Start with the first line of the data and end with the line that holds "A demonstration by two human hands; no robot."; write out each one exactly.

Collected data
----

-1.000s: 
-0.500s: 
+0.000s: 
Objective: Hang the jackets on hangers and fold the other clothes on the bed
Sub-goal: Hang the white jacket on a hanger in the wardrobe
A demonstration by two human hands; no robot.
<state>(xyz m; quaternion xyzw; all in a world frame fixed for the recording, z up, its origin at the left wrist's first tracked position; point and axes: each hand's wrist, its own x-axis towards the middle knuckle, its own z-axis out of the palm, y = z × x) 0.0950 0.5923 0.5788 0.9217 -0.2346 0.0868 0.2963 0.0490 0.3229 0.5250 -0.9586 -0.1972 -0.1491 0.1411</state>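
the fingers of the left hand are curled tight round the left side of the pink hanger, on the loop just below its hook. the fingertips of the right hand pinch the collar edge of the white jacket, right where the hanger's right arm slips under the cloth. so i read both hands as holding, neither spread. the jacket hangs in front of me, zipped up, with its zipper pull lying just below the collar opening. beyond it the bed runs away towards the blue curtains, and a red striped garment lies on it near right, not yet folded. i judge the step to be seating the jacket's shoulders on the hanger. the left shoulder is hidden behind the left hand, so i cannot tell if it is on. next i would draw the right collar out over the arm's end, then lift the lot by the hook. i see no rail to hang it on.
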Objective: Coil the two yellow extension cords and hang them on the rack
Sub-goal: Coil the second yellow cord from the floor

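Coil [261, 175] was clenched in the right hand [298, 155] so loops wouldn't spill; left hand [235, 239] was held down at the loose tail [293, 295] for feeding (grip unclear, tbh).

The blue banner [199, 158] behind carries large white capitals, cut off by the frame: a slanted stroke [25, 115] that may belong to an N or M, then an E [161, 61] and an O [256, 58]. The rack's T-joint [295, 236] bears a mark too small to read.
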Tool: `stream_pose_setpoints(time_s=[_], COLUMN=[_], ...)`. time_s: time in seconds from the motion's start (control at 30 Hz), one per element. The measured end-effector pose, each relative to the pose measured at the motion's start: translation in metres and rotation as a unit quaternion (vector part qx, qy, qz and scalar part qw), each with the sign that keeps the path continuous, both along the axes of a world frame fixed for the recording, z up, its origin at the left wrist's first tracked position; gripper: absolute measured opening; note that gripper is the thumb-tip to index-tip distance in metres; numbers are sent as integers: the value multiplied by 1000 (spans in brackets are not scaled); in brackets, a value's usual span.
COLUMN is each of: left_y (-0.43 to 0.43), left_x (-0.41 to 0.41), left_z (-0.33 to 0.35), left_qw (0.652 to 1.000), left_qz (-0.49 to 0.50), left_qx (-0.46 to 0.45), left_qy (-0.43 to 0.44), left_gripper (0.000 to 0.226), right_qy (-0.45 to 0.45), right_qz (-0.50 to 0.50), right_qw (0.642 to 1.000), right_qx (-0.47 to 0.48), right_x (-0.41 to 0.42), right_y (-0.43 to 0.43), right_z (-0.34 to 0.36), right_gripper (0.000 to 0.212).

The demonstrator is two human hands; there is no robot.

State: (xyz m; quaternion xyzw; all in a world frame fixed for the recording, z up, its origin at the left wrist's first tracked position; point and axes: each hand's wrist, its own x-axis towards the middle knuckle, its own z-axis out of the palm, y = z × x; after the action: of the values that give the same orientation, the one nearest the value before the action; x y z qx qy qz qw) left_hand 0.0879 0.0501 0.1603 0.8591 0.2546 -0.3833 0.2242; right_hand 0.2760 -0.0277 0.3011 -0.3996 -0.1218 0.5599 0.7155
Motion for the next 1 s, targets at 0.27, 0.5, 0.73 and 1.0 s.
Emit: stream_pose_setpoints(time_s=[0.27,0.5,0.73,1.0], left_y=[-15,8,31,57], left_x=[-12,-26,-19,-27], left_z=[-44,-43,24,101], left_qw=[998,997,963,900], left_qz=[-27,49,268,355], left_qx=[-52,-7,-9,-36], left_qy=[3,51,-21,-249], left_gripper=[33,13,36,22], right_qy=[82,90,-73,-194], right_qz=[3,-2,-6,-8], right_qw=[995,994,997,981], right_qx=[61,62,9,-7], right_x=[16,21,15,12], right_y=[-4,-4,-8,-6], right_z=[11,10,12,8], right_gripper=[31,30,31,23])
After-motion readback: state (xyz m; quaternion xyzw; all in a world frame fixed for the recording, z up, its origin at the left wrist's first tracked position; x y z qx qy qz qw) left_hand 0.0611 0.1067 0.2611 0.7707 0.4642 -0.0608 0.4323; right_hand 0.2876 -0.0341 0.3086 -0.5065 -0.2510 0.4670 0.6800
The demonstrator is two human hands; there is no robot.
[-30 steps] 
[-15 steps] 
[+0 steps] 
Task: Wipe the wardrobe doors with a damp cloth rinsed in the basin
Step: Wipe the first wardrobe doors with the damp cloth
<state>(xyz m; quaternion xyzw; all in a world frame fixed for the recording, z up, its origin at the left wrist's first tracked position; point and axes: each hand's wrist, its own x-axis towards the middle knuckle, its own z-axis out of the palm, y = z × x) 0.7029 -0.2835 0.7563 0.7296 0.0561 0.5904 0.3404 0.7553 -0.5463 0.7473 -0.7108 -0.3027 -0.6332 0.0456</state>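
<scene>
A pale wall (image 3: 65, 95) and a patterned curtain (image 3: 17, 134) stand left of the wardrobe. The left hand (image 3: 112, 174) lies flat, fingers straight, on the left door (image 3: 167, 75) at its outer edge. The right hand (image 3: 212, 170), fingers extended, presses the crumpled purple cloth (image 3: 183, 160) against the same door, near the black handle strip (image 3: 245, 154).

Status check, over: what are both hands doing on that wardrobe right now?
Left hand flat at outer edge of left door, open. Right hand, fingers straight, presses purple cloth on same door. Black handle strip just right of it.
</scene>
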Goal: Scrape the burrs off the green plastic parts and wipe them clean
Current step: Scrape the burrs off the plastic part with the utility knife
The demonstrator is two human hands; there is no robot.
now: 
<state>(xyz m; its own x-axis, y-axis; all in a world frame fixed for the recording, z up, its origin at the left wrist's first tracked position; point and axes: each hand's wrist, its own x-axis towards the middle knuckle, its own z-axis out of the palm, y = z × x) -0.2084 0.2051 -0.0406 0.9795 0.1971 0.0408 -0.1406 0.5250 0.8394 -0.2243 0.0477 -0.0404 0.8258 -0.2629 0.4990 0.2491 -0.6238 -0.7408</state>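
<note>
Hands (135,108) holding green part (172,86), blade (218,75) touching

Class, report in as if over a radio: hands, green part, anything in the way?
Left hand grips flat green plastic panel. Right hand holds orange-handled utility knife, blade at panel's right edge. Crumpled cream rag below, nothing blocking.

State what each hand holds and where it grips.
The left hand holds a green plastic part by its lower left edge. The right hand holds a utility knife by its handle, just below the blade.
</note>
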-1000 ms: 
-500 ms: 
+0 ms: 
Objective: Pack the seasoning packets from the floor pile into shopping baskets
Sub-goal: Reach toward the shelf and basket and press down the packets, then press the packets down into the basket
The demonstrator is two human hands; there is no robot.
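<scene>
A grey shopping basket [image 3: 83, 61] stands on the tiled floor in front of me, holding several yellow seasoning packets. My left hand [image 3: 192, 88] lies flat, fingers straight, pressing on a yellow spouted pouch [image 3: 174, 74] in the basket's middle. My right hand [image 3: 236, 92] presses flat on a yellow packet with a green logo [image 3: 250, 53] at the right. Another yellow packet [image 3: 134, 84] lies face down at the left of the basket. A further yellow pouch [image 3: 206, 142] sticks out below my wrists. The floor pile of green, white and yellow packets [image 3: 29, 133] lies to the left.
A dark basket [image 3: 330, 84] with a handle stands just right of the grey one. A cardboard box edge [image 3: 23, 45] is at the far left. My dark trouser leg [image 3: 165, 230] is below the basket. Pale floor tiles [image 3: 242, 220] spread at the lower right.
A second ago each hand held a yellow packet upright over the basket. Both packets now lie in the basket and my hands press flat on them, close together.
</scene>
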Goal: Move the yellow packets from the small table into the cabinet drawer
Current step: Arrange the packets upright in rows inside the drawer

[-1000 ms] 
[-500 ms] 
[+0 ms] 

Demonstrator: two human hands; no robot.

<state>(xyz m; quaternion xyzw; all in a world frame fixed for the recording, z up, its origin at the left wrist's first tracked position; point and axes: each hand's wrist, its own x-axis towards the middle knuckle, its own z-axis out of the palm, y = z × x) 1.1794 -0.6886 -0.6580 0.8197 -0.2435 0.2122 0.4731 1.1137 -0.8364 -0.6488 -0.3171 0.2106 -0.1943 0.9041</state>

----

Solution to the exercise —
-1.000s: 
-0.500s: 
+0.000s: 
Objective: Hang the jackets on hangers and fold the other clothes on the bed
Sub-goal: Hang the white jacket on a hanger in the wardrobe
A demonstration by two human hands; no robot.

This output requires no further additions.